Condamnation de Facebook, une première application du RGDP, avant l’heure ?
 28/03/2018 | Articles
Condamnation de Facebook, une première application du RGDP, avant l’heure ?
Le Tribunal de première instance néerlandophone de Bruxelles condamne Facebook


 Une première application du RGDP, avant l’heure ?

 

Le 16 février 2018, le Tribunal de première instance néerlandophone de Bruxelles a condamné Facebook à faire cesser le suivi et à détruire les données à caractère personnel qu’il a récoltées sans en avoir informé les personnes concernées. Cette condamnation a suivi au pied de la lettre l’argumentation de la Commission vie privée basée sur une étude de la KUL. Elle anticipe la mise en pratique du Règlement général sur la protection des données qui entrera en vigueur le 25 mai prochain.

L’étude menée par la KUL a démontré que Facebook collecte et traite des données à caractère personnel par le biais de cookies ou desocial plug-ins sans en informer les personnes concernées. Qui plus est, Facebook les utilise également sur des sites tiers, ce qui a comme conséquence que des navigateurs qui n’ont jamais accédé au site de Facebook se retrouvent suivis sans avoir donné leur consentement.

Cette jurisprudence met en exergue deux notions importantes : la notion de communication aux personnes concernées du traitement des données à caractère personnel et la notion de consentement à un tel traitement.

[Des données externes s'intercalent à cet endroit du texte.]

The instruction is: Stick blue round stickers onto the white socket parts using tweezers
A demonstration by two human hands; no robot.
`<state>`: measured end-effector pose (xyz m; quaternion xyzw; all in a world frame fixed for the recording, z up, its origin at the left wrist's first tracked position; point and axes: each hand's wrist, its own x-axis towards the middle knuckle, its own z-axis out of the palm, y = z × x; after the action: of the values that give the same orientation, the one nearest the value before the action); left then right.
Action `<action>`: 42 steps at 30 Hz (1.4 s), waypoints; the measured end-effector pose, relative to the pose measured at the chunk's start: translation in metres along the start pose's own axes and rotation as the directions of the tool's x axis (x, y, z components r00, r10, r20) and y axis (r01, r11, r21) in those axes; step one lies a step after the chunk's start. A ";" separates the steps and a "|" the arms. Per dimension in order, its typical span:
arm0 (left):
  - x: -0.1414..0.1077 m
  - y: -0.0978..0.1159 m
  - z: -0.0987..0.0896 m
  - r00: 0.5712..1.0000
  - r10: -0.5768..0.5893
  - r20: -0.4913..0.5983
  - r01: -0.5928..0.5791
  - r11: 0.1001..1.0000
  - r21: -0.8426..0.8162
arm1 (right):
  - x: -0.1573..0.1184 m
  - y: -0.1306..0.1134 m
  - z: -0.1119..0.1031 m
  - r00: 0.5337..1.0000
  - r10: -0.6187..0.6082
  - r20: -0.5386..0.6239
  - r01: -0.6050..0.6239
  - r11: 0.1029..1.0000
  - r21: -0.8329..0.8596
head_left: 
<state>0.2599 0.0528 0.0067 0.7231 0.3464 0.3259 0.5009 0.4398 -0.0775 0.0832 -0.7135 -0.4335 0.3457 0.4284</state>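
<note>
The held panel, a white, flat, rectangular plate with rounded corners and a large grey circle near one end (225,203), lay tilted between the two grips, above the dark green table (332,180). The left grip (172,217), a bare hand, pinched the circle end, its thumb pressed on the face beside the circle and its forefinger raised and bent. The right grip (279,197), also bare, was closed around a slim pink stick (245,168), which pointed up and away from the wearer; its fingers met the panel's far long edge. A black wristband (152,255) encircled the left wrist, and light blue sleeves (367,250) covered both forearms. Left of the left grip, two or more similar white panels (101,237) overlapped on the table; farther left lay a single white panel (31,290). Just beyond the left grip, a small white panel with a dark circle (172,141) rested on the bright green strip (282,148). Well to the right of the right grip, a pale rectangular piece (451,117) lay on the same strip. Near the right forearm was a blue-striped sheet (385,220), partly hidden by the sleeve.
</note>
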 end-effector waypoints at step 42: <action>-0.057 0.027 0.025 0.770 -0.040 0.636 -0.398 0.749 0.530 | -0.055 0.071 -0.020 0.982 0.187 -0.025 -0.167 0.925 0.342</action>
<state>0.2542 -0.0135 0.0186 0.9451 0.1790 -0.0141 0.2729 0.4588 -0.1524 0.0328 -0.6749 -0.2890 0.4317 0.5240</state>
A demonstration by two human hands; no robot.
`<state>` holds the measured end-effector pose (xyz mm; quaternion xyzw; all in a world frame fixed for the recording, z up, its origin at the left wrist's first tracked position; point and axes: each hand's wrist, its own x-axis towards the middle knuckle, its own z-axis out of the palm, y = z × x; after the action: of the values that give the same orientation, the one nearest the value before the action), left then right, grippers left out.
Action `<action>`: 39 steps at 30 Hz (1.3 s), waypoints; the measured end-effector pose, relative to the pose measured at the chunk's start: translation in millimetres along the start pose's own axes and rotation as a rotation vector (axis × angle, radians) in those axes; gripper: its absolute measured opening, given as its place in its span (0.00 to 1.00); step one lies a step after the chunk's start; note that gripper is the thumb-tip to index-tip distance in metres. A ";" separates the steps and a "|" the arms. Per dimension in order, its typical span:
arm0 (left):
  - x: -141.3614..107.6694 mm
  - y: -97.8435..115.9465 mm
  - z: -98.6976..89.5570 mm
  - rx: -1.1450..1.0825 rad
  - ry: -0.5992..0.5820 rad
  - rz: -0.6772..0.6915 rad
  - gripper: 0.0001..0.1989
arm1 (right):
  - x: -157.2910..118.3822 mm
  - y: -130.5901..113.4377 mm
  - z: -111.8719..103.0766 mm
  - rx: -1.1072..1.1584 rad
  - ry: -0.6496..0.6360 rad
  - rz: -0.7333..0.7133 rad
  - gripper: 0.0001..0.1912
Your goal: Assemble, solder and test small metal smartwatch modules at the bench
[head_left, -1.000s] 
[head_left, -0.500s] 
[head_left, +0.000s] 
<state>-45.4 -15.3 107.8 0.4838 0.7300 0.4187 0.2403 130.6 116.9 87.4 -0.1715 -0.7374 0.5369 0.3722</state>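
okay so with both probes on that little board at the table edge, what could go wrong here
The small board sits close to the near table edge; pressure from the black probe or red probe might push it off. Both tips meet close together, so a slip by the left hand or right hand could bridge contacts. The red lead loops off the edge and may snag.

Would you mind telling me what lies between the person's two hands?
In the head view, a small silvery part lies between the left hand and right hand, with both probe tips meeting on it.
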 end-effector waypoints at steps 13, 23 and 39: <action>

En effet, un des principes consacrés par le RGDP en ce qui concerne le traitement des données à caractère personnel est que les données doivent être traitées de manière licite (tout traitement doit avoir un des fondements légaux prévus par le RGDP) et transparente (les personnes concernées doivent être clairement informées du traitement de leur données personnelles).

Ces obligations d’information et de transparence obligent le responsable du traitement à fournir à la personne concernée, par écrit ou par tout autre moyen y compris électronique, des informations sur le traitement en question. Ces informations doivent être fournies en termes clairs, simples et aisément accessibles. En l’espèce, Facebook n’a pas suffisamment informé les navigateurs quant aux catégories de données traitées, à leur usage et à la durée de leur conservation.

Le consentement de la personne concernée occupe une place centrale dans le traitement des données : il permet aux personnes concernées de « contrôler les activités de traitement des données »[1]. Ce consentement doit être donné par une déclaration ou par un acte positif clair par lequel la personne concernée manifeste de manière libre, spécifique, éclairée et univoque son accord quant au traitement des données personnelles la concernant. Le responsable du traitement doit être en mesure de prouver que la personne concernée a effectivement consenti au traitement. Selon le jugement, Facebook n’a pas obtenu de consentement valable quant au traitement des données personnelles des navigateurs.

Le Tribunal ayant suivi le rapport de la Commission de la vie privée, a condamné Facebook à :

  1. Cesser de suivre et sauvegarder les données à caractère personnel des navigateurs tant qu’il n’a pas mis sa politique en conformité avec le droit belge en matière de vie privée ;
  2. Détruire toutes les données à caractère personnel obtenues illicitement ;
  3. Publier la condamnation dans des journaux papier belges et l’intégralité du jugement sur son site internet.

Le jugement prévoit également une astreinte de 250.000 € par jour de retard à payer à la Commission de la vie privée, avec un maximum de 100 millions d’euros.

Facebook a interjeté appel de cette décision.

Cette condamnation est un signal fort lancé aux grandes entreprises avant l’entrée en vigueur du RGPD. Toute récolte illégale de données doit être arrêtée mais aussi et surtout détruite. Il est donc conseillé aux entreprises (surtout les grandes entreprises) de s’atteler d’ores et déjà à mettre tous les moyens en œuvre pour se conformer au nouveau règlement et en particulier de s’assurer au minimum qu’un consentement au traitement a bien été donné.

 

Mohamed Chaâban
 
 
[1] Comité LIBE du Parlement européen, Rapport sur la proposition de règlement du Parlement européen et du Conseil relatif à la protection des personnes physiques à l’égard du traitement des données à caractère personnel et à la libre circulation de ces données (règlement général sur la protection des données) (COM(2012)0011 - C7-0025/2012 - 2012/0011(COD)), rapporteur Jan Philipp Albrecht, 21 novembre 2013, exposé des motifs, pp. 218-219 in de Terwangne, C., Rosier, K. et Losdyck, B., « Le règlement européen relatif à la protection des données à caractère personnel : quelles nouveautés ? », J.D.E., 2017/8, n° 242, p. 306.